Among the entries below, find how many lines carry the word "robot" and state only that figure.

┌──

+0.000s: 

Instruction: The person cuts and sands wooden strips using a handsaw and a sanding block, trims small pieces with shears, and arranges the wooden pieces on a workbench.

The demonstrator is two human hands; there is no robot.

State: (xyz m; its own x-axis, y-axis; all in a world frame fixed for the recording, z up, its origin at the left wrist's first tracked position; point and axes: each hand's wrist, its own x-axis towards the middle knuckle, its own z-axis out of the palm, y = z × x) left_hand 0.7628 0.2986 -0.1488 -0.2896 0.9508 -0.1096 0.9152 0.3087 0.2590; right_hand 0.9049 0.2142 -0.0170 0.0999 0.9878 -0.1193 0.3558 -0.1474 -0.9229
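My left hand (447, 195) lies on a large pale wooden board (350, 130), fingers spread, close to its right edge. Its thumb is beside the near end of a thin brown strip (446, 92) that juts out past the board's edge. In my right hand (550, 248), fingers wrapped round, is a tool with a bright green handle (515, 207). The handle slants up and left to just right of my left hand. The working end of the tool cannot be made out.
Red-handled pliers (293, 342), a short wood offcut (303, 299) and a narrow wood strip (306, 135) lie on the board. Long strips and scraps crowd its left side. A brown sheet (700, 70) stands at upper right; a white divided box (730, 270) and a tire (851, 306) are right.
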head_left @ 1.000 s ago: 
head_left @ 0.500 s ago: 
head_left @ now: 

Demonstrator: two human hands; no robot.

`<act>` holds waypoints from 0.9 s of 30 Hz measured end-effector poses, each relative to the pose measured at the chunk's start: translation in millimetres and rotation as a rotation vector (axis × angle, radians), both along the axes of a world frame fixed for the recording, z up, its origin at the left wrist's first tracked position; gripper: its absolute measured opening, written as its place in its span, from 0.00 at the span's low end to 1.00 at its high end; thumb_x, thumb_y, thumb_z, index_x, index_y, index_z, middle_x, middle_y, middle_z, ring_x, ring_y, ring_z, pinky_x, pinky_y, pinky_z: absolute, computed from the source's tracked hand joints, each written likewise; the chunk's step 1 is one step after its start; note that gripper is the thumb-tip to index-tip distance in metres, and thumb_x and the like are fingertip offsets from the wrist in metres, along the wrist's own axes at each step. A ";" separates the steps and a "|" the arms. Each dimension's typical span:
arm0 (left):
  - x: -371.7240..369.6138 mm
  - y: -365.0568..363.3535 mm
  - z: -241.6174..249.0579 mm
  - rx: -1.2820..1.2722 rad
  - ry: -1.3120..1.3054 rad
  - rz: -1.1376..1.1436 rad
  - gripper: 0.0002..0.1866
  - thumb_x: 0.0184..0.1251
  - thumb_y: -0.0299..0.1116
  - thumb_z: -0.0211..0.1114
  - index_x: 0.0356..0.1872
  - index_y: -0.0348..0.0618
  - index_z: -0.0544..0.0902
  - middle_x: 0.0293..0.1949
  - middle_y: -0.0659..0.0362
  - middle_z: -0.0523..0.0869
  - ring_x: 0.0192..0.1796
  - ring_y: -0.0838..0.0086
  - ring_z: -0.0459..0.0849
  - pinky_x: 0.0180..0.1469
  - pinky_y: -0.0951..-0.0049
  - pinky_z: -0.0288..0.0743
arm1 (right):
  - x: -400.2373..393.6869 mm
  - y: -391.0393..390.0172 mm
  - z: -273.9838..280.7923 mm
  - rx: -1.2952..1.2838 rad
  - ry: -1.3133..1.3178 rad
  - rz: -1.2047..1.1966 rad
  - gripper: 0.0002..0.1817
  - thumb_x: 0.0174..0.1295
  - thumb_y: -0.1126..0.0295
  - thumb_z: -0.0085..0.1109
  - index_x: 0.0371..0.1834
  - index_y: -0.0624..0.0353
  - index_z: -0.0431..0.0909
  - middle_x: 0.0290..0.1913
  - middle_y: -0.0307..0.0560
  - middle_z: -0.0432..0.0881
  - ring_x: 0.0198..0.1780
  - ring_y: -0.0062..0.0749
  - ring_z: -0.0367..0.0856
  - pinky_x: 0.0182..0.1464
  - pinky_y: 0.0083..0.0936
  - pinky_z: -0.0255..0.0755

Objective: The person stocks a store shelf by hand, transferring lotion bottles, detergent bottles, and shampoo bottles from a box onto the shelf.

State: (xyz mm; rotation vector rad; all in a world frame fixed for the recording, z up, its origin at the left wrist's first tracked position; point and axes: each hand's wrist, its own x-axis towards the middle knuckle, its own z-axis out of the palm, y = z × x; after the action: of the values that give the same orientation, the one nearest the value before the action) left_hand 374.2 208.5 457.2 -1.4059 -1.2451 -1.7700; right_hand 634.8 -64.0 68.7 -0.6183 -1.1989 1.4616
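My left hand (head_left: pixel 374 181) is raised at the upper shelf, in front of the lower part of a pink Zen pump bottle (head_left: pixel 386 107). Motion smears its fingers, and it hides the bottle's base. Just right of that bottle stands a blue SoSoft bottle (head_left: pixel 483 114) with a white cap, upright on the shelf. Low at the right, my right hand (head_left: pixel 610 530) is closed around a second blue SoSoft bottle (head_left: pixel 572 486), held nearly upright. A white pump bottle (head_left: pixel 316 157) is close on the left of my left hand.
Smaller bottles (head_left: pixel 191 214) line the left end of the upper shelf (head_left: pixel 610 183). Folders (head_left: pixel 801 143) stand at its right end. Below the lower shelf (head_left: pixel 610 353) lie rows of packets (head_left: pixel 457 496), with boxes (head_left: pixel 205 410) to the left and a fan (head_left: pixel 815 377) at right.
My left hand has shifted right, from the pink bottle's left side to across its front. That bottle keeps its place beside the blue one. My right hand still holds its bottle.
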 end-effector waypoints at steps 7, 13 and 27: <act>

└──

**Task output**
2